Terence Fisher, dont la réputation n'est plus à faire puisqu'il fut
l'un des réalisateurs les plus importants de la Hammer
Films
avec plusieurs chefs-d’œuvre à son actif (tels, Le
cauchemar de Dracula,
Dracula - Prince des ténèbres,
Frankenstein s'est échappé,
Le chien des Baskerville
ou encore Le fantôme de l'opéra),
ouvre le bal avec cynisme en invoquant une bourgeoisie désinvolte,
voire méprisante envers les petites gens...
The Curse of the
Werewolf
est intéressant à plus d'un titre. Tout d'abord parce que sa
créature est incarnée par un Oliver Reed qui n'a véritablement
démarré sa carrière d'acteur que très récemment à cette époque
puisque longtemps il demeura dans l'ombre de ses personnages sans
être crédité au générique. Ensuite, le récit conforte l'idée
selon laquelle la lycanthropie trouve sa source dans l'hérédité et
l'héritage émotionnel laissé par les géniteurs du dit loup-garou.
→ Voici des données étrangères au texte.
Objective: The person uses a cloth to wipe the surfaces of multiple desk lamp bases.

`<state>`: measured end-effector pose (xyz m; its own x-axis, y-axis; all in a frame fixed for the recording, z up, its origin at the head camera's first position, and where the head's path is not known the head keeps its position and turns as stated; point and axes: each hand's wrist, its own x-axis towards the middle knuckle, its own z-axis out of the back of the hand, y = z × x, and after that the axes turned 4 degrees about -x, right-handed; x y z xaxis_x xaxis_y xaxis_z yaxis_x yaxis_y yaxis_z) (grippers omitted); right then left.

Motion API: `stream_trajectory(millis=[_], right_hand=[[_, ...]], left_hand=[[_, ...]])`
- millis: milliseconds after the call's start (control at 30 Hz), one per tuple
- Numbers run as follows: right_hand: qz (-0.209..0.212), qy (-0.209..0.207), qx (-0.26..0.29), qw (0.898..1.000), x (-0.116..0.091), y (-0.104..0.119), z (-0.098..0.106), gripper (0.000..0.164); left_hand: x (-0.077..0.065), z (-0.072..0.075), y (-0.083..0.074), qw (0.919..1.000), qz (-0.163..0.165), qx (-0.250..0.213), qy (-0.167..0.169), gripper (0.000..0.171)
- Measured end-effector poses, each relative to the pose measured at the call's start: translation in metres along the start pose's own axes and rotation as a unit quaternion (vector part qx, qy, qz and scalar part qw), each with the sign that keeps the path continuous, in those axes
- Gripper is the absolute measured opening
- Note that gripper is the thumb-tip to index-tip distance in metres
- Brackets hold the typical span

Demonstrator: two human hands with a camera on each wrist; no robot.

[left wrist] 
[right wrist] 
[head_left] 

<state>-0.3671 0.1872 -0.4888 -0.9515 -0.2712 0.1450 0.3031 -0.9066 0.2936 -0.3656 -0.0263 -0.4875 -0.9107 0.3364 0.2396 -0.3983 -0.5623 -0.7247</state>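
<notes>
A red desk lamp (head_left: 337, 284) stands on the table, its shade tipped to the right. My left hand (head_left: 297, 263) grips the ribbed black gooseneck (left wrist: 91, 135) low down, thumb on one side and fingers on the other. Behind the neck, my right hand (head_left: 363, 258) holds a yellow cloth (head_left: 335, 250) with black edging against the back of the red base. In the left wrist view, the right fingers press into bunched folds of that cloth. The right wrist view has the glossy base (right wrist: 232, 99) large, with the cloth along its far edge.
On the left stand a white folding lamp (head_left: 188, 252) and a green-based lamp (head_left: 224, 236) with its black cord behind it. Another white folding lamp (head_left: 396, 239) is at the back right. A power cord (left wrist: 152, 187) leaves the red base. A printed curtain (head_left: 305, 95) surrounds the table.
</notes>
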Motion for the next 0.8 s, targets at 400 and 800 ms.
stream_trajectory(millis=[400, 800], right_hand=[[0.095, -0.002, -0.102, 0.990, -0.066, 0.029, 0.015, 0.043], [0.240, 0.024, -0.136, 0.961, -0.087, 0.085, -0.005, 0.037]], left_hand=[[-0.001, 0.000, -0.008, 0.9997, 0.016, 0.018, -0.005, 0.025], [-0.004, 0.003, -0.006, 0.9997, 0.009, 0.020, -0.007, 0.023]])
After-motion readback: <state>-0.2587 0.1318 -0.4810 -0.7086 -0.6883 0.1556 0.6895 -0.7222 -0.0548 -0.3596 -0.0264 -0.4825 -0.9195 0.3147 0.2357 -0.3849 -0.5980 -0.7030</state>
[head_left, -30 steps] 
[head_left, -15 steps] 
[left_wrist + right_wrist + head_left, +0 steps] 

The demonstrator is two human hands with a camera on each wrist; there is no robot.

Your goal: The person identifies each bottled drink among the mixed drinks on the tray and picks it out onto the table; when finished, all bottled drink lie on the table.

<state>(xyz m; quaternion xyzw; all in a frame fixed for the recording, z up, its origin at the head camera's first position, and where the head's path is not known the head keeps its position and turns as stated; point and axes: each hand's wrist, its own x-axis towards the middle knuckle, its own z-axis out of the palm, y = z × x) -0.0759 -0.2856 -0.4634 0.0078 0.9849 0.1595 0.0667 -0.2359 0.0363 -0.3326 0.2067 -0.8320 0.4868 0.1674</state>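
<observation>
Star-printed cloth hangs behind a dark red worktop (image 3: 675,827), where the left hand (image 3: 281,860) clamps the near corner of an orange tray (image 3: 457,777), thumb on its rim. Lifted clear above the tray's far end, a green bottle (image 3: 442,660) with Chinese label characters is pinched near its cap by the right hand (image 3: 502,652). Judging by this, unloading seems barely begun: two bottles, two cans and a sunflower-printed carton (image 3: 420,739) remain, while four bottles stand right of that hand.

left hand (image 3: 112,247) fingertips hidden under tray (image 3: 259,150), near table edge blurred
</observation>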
L'on apprend en outre de la part d'un ecclésiastique les origines du
phénomène de Rigor
Mortis
qui intervient chez les morts et qui expliquerait en partie pourquoi
le jeune Leon est atteint de cette tare. Une idée qui peut paraître
absolument farfelue mais qui d'un point de vue théologique s'avère
particulièrement intéressante. Et puis, il y a ces décors et cette
ambiance qui n'appartiennent qu'à cette époque et qui se
renouvelaient sans cesse dès lors qu'une œuvre était marquée du
sceau ''Hammer
Film Productions''...
Les visages se dessinent, marbrés, creusés par la hantise, la
peur, la bestialité ou la barbarie. Lors de sa première sortie sur
grand écran en Angleterre, le film est proposé en double programme
aux côtés de The Shadow of the Cat,
autre production Hammer
cette fois-ci réalisée par un autre grand nom du cinéma
d'épouvante et fantastique de l'époque, John Gilling.
The Curse of the Werewolf
est alors victime de la censure et tandis que trois décennies plus
tard, en octobre 1992, la version intégrale devait enfin être
diffusée lors d'une soirée intitulée ''Vault
of horror''
sur la chaîne BBC2,
les programmateurs se sont emmêlés les pinceaux et c'est la version
expurgée qui fut projetée ! Comme de coutume, la musique est
très présente. Envahissante pourront même lui reprocher certains
d'entre nous. Afin de n'avoir pas à dépenser d'argent plus que
nécessaire dans la construction de décors, le film qui à l'origine
devait situer son action à Paris verra finalement le tournage se
déployer en Espagne. Si visuellement, le film n'a rien à envier à
ce qu'a majoritairement produit la Hammer
jusque là et après cela,
les spectateurs ne furent sans doute pas conquis au même titre que
les Dracula et autres Frankenstein par cette étrange créature velue
se nourrissant de brebis puisque le film ne rencontra pas un grand
succès. Il faut dire que le mythe n'est sans doute pas encore rentré
dans les mœurs des amateurs de cinéma fantastique britanniques
puisque la lycanthropie semble à l'époque être un apanage sur
lequel les États-Unis règnent en maîtres ! Il n'empêche que
parmi les films mettant en scène des loups-garous, historiquement,
The Curse of the Werewolf
demeure le second long-métrage le plus important du genre après
I Was a Teenage Werewolf
qui lui, fut projeté pour la première fois sur les écrans de
cinéma quatre ans auparavant en 1957. The Curse
of the Werewolf
propose un vrai bon scénario conçu par Anthony Hinds et inspiré
par la nouvelle écrite par Guy Endore, The Werewolf of Paris. Un
script découpé en plusieurs partie qui nous font voir du pays et
rencontrer de nouveaux personnages au fil du récit. Bref, que du
bon. De superbes décors, des costumes qui ne le sont pas moins, une
musique tantôt guillerette, tantôt cacophonique et un Oliver Reed
déjà hyper charismatique...
Autre
temps, autre lieu pour un changement radical d’atmosphère. Et
pourtant, si l'on y regarde bien, le précédent long-métrage et As
Boas Maneiras
de Juliana Rojas et Marco Dutra entretiennent de troublants rapports.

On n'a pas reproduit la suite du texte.